Diagnostic analytics

Why did something happen?

Like descriptive analytics, diagnostic analytics also focus on the past. However, these types of analyses look for cause and effect to illustrate why something happened. The objective is to compare past occurrences to determine causes. Of course, this is seldom a black-and-white answer but instead provided in the context of probability, likelihood, or a distributed outcome.

Diagnostic analytics can guide by helping to:

  • Identify outliers
  • Isolate patterns
  • Uncover relationships

Back to our marketing example, now that you are aware that there is a drop in sales, you can identify the reason why there is a sudden drop in sales? This may need additional examination for that might need to look at additional data points like website traffic, marketing budgets, and product inventory availability and make a correlation to uncover relationships.

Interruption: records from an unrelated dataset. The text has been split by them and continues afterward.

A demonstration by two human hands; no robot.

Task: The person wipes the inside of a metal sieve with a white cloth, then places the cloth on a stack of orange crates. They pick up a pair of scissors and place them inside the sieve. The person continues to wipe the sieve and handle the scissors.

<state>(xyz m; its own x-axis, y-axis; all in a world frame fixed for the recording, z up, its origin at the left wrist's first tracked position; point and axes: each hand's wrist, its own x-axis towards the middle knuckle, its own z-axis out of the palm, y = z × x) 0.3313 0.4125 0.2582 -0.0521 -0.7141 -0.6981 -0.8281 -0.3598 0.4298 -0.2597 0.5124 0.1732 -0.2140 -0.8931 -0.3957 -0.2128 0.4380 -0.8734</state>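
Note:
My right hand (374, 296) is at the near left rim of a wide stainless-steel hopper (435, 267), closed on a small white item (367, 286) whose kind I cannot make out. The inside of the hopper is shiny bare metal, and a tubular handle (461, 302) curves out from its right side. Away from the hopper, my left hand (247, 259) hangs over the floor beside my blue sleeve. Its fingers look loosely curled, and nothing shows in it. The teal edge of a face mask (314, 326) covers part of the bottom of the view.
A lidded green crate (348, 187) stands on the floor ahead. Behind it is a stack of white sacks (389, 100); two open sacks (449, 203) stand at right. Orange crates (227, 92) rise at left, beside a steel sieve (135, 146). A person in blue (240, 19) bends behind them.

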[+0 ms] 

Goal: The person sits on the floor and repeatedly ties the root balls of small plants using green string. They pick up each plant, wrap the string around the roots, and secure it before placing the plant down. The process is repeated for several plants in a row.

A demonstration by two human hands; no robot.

Using more complex analytics, analysts may employ probability theory, regression analysis, or time series to isolate cause and effect relationships.

Predictive analytics

What is LIKELY to happen?

Predictive analytics tells what is likely to happen. It uses the findings of descriptive and diagnostic analytics to detect clusters and exceptions and predict future trends, which makes it a valuable tool for forecasting. It brings many advantages like sophisticated analysis based on machine learning or deep learning and a proactive approach that predictions enable.

It is important to keep in mind, however, that no analytics will be able to tell you exactly what WILL happen in the future. Predictive analytics put in perspective what MIGHT happen, providing respective probabilities of likelihoods given the variables that are being looked at.

Now that we know the reason for the drop in sales. Predictive analytics helps to find what would be the expected sale in the next month, quarter, year, etc. The goal is to determine a trend, correlation, causation, or probability for the next purchase.

Prescriptive analytics

What action should be taken?

The purpose of prescriptive analytics is to literally prescribe what action to take to eliminate a future problem or take full advantage of a promising trend. It uses advanced tools and technologies, like machine learning, business rules, and algorithms, which makes it sophisticated to implement and manage. Besides, this state-of-the-art type of data analytics requires not only historical internal data but also external information due to the nature of the algorithms on its base.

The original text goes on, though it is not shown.